Predicting whether the log return of the S&P 500 is positive or negative is a classification problem. That is, to choose one option from a finite set of options, in this case positive of negative. This is the base case of classification where only two values to choose from, known as binary classification (or logistic regression).
This includes the output of exploratory data analysis, namely that indicies from other regions on a given day influence the close of the S&P 500, and it also includes other features, the same region and previous days’ data. There are two reasons for this: One, adding some additional features to our model for the purpose of this solution to see how things perform, and two, machine learning models are very good at finding weak signals from data.
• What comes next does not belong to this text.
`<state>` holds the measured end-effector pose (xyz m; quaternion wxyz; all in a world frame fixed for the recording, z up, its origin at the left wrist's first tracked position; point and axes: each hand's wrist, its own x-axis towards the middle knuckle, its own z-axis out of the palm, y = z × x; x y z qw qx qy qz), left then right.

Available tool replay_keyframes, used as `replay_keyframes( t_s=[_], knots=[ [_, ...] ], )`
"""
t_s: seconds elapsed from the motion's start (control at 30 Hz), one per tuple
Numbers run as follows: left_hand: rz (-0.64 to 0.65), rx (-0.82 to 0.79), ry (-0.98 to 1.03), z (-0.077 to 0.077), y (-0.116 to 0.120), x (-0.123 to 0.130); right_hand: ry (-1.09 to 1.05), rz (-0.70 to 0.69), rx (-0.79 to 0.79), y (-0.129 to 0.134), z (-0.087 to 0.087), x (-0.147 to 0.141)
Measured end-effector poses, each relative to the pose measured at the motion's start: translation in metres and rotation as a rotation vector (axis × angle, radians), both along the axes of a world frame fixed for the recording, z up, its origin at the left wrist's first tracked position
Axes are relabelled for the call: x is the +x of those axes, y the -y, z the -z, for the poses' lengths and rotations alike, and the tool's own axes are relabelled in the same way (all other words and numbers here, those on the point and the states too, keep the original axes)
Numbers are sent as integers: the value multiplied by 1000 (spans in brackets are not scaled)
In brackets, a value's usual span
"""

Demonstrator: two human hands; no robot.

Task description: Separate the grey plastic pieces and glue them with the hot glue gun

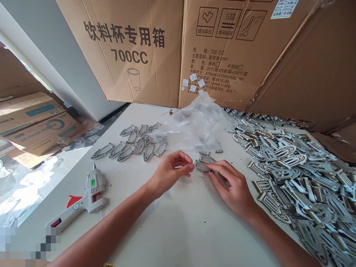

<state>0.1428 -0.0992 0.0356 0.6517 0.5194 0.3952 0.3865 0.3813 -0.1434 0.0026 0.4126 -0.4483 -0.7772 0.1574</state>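
Observation:
My right hand (232,183) pinches one end of a small grey arch-shaped metal frame (201,167) between thumb and fingertips, low over the white table. Just left of that frame is my left hand (174,168), its thumb and fingers curled together. Whatever lies between those fingertips, if anything, is too small to make out. Another arch-shaped frame (205,157) lies right behind the held one, partly covered by it. Further left, several matching frames (128,151) are spread in loose rows.
A big heap of grey arch pieces (300,178) covers the table's right side. At left lies a white glue gun (94,189) with a red trigger. Crumpled clear plastic (191,122) sits at the back, before a tall cardboard box (139,74). More cartons (41,126) stand beyond the left edge.

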Motion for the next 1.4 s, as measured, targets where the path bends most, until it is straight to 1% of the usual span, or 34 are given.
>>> replay_keyframes(
  t_s=[0.07, 0.13, 0.33, 0.53, 0.67, 0.83, 0.9, 1.0, 1.07, 1.27, 1.4],
  knots=[
    [24, -13, -2, 0, 1, 0, -34, 34, 19, 0, -2, 0],
    [32, -21, -6, 1, 1, 0, -8, 51, 24, -2, 0, 1],
    [22, -21, -10, 1, 1, 0, 99, 53, -16, -6, 11, 5],
    [31, -22, -17, 2, 1, -1, 148, 59, -33, -5, 13, 5],
    [37, -14, -24, 3, 0, -2, 74, 38, -16, -3, 8, 3],
    [74, 14, -53, 1, 1, -1, -86, -132, -154, 5, -1, -3],
    [114, 31, -45, 0, 3, 0, -120, -164, -195, 9, -2, -7],
    [176, 25, -56, 0, 6, 1, -157, -142, -252, 12, -2, -12],
    [183, 29, -86, 1, 6, 2, -173, -120, -279, 12, -2, -12],
    [89, 49, -125, 2, 3, 2, -170, -63, -270, 6, 1, -5],
    [83, 62, -122, 2, 3, 1, -217, -94, -393, 9, 1, -6]
  ],
)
I’ll incrementally add, subtract and tweak features until I’ve got to a model till at its picking point.
In machine learning, as in most things, there are subtle tradeoffs happening but in general good data is better than good algorithms is better than good frameworks.
TensorFlow
TensorFlow is an open source software library, initiated by Google, for numerical computation using data flow graphs. TensorFlow is based on Google’s machine learning expertise and is the next generation framework used internally at Google for tasks such as translation and image recognition. It’s a wonderful framework for machine learning - expressive, efficient, and easy to use.
Feature Engineering for TensorFlow
Now we create training and test data, together with some supporting functions for evaluating our models, for TensorFlow.
Time series data is easy from a training/test perspective. Training data should come before test data and be consecutive (i.e. you model shouldn’t be trained on events from the future). That means random sampling or cross validation don’t apply to time series data. Decide on a training versus test split and divide your data into training and test datasets.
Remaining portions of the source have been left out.